• _Data extract_
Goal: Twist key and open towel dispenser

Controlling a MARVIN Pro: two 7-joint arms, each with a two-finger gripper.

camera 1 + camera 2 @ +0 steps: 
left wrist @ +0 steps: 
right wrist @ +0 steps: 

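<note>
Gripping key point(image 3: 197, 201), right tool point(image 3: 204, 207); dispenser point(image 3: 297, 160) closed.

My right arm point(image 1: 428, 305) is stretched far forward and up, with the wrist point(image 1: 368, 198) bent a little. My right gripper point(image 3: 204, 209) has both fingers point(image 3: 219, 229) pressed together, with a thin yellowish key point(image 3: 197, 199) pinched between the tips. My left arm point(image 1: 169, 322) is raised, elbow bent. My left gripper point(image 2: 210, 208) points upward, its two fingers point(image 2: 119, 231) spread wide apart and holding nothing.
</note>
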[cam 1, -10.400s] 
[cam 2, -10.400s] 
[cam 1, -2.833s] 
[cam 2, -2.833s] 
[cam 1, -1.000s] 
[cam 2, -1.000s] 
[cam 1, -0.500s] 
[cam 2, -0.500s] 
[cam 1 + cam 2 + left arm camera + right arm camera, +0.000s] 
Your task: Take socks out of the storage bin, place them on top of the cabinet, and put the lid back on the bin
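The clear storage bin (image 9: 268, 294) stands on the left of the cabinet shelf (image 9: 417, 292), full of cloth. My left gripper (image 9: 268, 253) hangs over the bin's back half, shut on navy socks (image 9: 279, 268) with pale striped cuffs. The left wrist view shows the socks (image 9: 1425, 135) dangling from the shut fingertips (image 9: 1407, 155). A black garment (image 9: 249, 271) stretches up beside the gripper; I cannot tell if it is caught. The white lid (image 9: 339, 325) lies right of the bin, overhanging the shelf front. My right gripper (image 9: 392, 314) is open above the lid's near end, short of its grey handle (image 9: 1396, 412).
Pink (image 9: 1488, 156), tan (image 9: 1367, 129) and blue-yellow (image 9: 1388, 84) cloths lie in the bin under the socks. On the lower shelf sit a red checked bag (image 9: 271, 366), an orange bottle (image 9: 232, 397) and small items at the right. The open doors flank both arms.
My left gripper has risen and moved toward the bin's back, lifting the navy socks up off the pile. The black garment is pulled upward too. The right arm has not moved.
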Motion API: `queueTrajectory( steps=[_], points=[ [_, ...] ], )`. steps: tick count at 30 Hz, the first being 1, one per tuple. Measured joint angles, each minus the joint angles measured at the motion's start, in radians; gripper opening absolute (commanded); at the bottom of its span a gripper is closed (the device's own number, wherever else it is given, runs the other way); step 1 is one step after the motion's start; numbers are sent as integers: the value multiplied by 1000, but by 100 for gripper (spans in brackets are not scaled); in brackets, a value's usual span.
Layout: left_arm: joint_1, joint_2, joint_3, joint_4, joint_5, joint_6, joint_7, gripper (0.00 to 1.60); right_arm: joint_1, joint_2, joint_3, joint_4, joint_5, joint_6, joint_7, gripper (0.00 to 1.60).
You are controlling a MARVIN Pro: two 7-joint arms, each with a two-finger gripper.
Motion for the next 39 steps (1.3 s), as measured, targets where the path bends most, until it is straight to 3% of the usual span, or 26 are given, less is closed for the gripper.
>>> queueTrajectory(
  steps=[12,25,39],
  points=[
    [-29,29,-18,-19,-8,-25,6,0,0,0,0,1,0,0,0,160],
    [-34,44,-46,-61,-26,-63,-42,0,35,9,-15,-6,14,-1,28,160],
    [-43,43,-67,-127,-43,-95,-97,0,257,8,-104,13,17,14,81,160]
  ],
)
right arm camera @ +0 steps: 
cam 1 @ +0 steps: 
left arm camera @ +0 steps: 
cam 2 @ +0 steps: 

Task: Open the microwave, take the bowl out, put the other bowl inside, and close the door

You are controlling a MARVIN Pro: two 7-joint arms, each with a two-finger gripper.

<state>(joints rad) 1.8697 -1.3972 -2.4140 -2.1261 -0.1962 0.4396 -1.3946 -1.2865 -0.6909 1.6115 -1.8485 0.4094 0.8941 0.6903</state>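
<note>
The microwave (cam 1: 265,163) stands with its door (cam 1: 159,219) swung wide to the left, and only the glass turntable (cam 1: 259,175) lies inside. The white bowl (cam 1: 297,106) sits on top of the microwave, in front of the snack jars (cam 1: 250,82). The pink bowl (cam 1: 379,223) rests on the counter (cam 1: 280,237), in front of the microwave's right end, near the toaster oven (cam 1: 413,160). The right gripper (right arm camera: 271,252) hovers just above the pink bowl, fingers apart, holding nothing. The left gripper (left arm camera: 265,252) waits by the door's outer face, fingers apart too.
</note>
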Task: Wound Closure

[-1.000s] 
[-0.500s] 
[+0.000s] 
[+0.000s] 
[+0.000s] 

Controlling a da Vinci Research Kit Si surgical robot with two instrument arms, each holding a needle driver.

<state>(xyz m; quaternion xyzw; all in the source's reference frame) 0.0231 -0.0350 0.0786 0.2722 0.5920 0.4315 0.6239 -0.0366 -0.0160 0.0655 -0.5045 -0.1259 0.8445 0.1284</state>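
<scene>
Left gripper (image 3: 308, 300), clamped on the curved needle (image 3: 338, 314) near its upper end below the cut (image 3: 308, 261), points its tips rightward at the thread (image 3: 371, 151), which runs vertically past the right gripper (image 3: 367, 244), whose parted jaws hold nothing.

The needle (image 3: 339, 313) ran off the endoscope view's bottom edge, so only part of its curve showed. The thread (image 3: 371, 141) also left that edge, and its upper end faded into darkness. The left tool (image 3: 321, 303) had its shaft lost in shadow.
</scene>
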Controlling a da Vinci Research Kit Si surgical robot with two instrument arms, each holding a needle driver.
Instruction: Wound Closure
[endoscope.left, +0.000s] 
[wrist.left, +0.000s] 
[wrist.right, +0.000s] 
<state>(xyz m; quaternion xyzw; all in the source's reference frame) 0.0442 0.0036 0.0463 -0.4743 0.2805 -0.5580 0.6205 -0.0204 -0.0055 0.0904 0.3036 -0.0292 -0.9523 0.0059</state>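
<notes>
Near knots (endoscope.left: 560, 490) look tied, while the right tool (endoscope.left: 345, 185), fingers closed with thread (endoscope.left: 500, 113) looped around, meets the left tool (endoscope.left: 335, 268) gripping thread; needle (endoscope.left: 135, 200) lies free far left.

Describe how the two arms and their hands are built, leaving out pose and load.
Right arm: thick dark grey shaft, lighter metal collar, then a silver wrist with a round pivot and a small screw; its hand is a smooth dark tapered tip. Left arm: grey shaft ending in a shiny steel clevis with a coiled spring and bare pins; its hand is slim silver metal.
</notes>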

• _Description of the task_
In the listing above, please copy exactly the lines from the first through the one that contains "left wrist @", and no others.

• _Answer_
Goal: Twist key and open towel dispenser

Controlling a MARVIN Pro: two 7-joint arms, each with a two-finger gripper.

camera 1 + camera 2 @ +0 steps: 
left wrist @ +0 steps: 

There is no additional output for this exercise.